Beş kuruşu yoktur, hastanelerde, fakirler için açılan yurtlarda evvelce çok sıkıntı şartlarda kalır, tanıştığı o devrin ressamları İbrahim Çallı üzere sanatkarlar tarafından sahip çıkılır, atölyelerini açarlar ona; o da onlara daha o vakit sahip olduğu avantgart fotoğraf anlayışını aktarır. Fotoğrafları bugün için bile çağdaştır.
Renkler ve kübik formlarla daha sonra gittiği Paris’te de hayranlık uyandıracak, hatta 1920 Paris Fuarı’na İstanbul’dayken yaptığı üç İstanbul tablosuyla kabul edilecek ve bir Ukraynalının fırçasından İstanbul görüntüleri fuarda sergilenecektir.
305 KİTAP
Bu stantta beni en çok etkileyen sürprizlerden biri ise alıntılar yaptığım kitabının Türk sahibi oldu. Mustafa Kemal Atatürk! Yalnızca 305 adet Fransızca olarak basılan kitap, Atatürk’ün dehasıyla o vakit keşfedilmiş ve özel kitaplığının içinde yer almış, artık de Anıtkabir’de bulunuyor! Ali Berktay’ın çevirisiyle Yapı Kredi Yayınları’ndan çıkan kitabı, yalnızca sanat değil, İstanbul’un tarihine meraklı herkes okumalı.
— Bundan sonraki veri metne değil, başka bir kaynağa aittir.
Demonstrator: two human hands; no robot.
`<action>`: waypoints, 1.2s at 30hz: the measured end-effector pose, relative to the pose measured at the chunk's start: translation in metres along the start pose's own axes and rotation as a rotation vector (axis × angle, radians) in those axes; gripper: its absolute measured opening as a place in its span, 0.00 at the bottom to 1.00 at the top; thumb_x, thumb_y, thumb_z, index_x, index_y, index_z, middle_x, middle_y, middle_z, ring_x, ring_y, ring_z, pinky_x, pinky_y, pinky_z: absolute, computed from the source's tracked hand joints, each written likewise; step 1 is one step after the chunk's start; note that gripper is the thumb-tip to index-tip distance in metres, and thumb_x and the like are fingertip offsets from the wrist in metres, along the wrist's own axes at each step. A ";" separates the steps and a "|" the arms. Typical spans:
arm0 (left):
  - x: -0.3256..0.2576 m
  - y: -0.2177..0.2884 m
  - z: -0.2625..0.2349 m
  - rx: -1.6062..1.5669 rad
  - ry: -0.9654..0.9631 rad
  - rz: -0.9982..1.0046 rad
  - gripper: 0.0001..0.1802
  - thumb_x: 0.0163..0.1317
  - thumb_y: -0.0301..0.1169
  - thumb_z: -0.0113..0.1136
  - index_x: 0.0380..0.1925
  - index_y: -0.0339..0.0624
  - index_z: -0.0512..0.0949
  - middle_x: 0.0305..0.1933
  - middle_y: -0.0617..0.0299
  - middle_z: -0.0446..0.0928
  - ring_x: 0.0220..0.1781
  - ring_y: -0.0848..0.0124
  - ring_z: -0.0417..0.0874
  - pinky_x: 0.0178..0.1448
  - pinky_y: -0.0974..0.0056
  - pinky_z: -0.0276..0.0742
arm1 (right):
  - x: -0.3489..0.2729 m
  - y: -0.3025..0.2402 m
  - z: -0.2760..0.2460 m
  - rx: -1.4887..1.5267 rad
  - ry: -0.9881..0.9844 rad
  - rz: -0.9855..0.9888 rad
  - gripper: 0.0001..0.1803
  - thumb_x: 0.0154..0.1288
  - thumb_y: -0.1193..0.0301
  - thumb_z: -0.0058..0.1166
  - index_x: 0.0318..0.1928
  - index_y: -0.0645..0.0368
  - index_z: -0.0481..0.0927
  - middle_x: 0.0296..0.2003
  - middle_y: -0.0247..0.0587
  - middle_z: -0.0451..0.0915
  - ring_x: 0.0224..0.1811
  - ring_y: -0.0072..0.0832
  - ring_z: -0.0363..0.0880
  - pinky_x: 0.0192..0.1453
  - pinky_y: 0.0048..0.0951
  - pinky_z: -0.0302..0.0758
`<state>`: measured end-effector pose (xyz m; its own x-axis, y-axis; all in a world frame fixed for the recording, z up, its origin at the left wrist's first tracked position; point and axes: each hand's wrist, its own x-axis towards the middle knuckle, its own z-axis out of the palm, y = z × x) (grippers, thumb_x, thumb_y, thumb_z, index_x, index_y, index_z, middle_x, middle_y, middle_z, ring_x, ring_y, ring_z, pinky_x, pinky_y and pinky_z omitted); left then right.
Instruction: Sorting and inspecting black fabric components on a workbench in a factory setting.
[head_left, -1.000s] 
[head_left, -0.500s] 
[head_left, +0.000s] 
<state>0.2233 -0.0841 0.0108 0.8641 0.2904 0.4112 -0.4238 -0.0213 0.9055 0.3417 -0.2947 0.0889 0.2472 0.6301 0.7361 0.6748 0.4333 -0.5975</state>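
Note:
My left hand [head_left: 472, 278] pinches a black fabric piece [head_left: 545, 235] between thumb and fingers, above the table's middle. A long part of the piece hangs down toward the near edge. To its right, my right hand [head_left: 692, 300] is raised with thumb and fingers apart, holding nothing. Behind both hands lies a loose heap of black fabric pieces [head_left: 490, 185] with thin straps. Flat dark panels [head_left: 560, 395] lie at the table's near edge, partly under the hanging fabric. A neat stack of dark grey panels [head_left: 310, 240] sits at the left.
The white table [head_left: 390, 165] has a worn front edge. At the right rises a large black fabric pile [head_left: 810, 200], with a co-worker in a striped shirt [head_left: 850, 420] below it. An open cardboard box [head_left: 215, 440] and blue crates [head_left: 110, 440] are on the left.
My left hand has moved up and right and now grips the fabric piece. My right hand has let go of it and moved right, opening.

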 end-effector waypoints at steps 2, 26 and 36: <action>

Gritchenko’nun fotoğraflarında dikkat çeken bir detay ise yüzlerin tasvir edilmemiş olması. Günlüğünün satır ortalarından çıkardığım kadarıyla nedeni, figüratif insan fotoğrafına karşı çıkan İslam inanışına hürmetten kaynaklanıyor, tahminen de çekinmiştir, sokaklarda fotoğraf yaparken fark edildiğinde engellendiğinden de bahsediyor.
Ressam, meraklı bir gezgin üzere kenti dört dönüyor, kâh Üsküdar’dan çıkıyor kâh Eyüp’ten, Balat’tan. Bir bakıyorsunuz Ada’da, bir bakıyorsunuz Harbiye’de. Yazıyor, çiziyor, kenti adeta yudum yudum içiyor! Ancak vilayetle de Ayasofya, vilayetle de Chora; Süleymaniye’yi, Fatih Camisi’ni de geziyor fakat dönüp dolaşıp bu iki kadim bazilikaya geliyor. Gerisi sizde… Düşünün, yorumlayın.